LEGISLATION to create special economic zones will be laid in the Senate on Tuesday. The bill, defined as the TT Special Economic Zones Bill 2021, is listed on the Senate Order Paper for Tuesday's sitting, in the name of Attorney General Faris Al-Rawi.
Al-Rawi is out of the country and acting as AG is Energy Minister Stuart Young.
At the opening of the 2021 TT Virtual Investment Forum earlier this month, Trade and Industry Minister Paula Gopee-Scoon said this legislation will be coming to Parliament.
“We are in the process of revamping our investment laws with the establishment of our new special economic zone (SEZ) legislation
Gopee-Scoon said the new SEZ regime “will ensure that not only are there targeted incentives (both fiscal and non-fiscal) that balance national developmental goals with investors’ needs, but also that there is good governance and transparency in managing these incentives and the entities that benefit from them.” This was first alluded to by Finance Minister Colm Imbert in his 2022 budget presentation in the House on October 4.
At that time, Imbert said to be compliant with the requirements of the Global Forum and the European Union, Government will repeal the Free Zones Act and in its place establish a SEZ authority.
Gopee-Scoon hinted that the zones could include 22 industrial parks in Trinidad established by Evolving Technologies Ltd (eTeck) and the Cove Eco-Industrial and Business Park in Tobago which is managed by the Eco-Industrial Development Company of Tobago (E-IDCOT). She said under eTeck, three specific parks have been designed to deal with ICT, agro-processing, manufacturing and logistics – Tamana InTech Park, Wallerfield; Moruga Agro Processing and Light Industrial Park; and the Phoenix Park Industrial Estate, respectively.
The Senate will also debate the Foreign Labour Contracts (Repeal) Bill 2021. The House of Representatives will sit on Wednesday to debate a motion to lift the state of emergency (SoE), on the same day. The Prime Minister announced lifting of the SoE at a news conference at the Diplomatic Centre, St Ann's on Saturday.
The SoE was first imposed on May 15. The House met on May 24 to extend it to August 29 and subsequently met on August 25 to extend it further to November 29.

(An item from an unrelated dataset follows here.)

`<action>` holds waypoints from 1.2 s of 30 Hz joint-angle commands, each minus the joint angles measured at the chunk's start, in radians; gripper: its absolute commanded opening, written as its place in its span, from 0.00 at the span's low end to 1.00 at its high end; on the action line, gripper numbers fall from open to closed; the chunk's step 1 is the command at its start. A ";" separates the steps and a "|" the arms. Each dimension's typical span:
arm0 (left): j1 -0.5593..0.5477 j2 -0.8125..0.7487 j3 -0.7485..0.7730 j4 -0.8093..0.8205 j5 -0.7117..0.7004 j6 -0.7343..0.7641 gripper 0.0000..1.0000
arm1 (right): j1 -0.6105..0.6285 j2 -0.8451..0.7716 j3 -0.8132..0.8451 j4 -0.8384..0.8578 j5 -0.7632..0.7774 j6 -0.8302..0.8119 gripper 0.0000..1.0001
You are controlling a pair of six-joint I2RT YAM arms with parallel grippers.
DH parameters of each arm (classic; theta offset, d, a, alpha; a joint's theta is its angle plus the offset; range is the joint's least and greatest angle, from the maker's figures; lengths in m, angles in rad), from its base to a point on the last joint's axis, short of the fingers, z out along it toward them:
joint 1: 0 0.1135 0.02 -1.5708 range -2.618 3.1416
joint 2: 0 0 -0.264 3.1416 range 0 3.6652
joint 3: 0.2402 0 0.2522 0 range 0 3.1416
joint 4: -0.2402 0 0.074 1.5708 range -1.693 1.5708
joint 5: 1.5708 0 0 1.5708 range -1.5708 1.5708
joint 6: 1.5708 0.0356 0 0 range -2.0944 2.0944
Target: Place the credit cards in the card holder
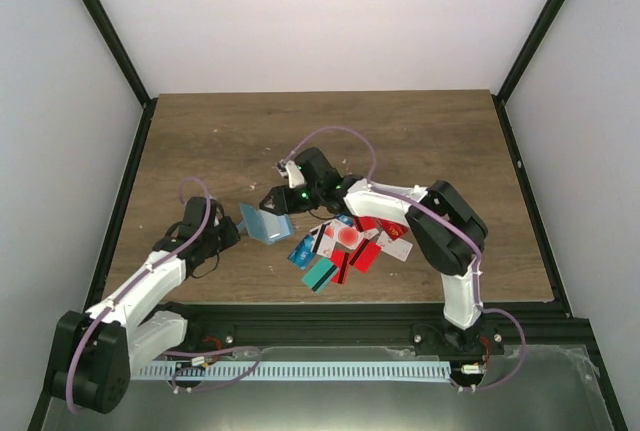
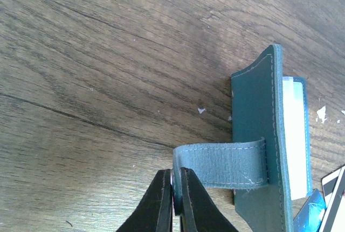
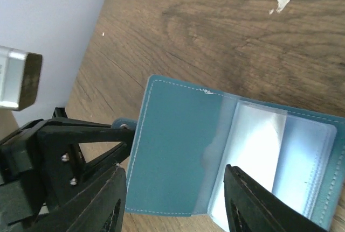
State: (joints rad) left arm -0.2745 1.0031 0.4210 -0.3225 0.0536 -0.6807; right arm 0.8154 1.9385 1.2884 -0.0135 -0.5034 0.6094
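Left wrist footage shows the left gripper (image 2: 176,174) pressed together on the strap (image 2: 226,162) of the card holder (image 2: 259,135), by which the teal cover is kept open above the table (image 2: 81,81). The right gripper (image 3: 175,171) is seen in its own view with jaws apart and nothing carried between them. It is poised over the open holder, and whether its pads touch the holder cannot be told. Inside the holder, pale clear sleeves (image 3: 259,140) are exposed, and no card can be made out in any of them. The credit cards (image 1: 350,241) are heaped on the wood just to the right of the holder. Red, white, blue and teal-green ones overlap there, and the nearest lies close to the holder's lower corner. The task is judged to be at its opening stage. The holder is opened and steadied, but no card is lifted or slotted, so the whole heap is left to be loaded.
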 commanded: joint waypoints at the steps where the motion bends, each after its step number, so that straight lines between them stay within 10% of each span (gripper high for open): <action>1: 0.004 -0.006 -0.008 0.016 0.009 0.013 0.04 | 0.008 0.073 0.042 0.010 -0.030 0.001 0.52; 26: 0.005 -0.003 -0.019 0.014 0.007 0.014 0.04 | -0.013 0.167 0.032 0.020 0.014 0.016 0.62; 36: 0.004 0.017 -0.025 0.011 -0.005 0.008 0.04 | -0.013 0.193 0.005 0.132 -0.202 0.079 0.61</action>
State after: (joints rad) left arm -0.2745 1.0084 0.4091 -0.3225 0.0536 -0.6765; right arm 0.8062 2.1159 1.3060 0.0639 -0.6075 0.6529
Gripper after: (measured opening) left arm 0.047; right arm 0.613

Under Section 10 (1) of the Constitution, the SoE can be extended, before it expires, by a simple majority vote of the House for three months. Section 10 (2) stats the SoE can be further extended from time to time, but not more than three months at any one time.
Any additional extensions need three-fifth majority votes in the House and Senate for approval. This means Opposition support for the former and for the latter, Opposition and Independent senatorial support.
Section 10 (3) of the Constitution states the proclamation of the SoE can be revoked at any time by a simple majority of the House.